EXERCISE OBJECTIVE: Set down exactly the lines from the one containing "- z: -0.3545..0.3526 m" through the last line of the data below, and no others.

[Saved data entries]
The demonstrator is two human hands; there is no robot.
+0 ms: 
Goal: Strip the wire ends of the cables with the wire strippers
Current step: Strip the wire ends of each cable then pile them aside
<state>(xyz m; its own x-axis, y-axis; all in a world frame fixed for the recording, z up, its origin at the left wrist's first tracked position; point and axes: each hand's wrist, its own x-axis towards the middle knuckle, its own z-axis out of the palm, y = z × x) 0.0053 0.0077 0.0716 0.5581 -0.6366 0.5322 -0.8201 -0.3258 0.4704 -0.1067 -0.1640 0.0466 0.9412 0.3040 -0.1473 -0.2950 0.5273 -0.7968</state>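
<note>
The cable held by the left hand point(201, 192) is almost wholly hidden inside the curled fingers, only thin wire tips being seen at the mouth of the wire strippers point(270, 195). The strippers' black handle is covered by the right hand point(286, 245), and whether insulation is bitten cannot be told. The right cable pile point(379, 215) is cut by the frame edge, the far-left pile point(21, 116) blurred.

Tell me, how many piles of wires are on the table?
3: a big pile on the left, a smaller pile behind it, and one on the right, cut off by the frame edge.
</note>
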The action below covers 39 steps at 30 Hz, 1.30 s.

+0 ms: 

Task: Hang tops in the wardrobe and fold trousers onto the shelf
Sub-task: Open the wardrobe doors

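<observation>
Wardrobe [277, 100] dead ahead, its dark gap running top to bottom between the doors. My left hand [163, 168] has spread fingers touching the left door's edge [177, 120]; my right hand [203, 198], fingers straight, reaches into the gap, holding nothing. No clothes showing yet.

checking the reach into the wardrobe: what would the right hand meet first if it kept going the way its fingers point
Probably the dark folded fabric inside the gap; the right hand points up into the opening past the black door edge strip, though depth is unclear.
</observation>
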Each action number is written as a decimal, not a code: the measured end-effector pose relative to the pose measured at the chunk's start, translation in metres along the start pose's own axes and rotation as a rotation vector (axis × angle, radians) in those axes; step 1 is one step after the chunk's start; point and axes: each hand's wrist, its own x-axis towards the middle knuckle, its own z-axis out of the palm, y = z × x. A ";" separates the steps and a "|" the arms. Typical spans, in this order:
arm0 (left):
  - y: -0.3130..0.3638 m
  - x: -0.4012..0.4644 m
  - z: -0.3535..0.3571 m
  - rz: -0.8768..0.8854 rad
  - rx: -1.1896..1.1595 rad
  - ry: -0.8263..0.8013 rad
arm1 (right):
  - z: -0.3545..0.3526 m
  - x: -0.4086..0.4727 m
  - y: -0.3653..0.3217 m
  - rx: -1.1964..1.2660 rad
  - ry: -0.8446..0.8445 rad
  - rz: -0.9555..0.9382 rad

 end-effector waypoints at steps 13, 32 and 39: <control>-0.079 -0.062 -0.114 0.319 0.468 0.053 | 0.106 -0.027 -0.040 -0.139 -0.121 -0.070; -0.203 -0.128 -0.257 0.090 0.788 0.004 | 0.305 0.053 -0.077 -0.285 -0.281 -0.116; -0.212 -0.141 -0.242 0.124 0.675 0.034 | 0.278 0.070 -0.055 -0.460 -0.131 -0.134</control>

WRITTEN RESPONSE:
  - z: -0.3545..0.3526 m
  - x: -0.4086..0.4727 m
  - y: -0.3653..0.3217 m
  - rx: -1.1964..1.2660 rad
  - ry: -0.8446..0.8445 rad
  - rz: -0.9555..0.9382 rad

 end-effector waypoints at steps 13, 32 and 39: <control>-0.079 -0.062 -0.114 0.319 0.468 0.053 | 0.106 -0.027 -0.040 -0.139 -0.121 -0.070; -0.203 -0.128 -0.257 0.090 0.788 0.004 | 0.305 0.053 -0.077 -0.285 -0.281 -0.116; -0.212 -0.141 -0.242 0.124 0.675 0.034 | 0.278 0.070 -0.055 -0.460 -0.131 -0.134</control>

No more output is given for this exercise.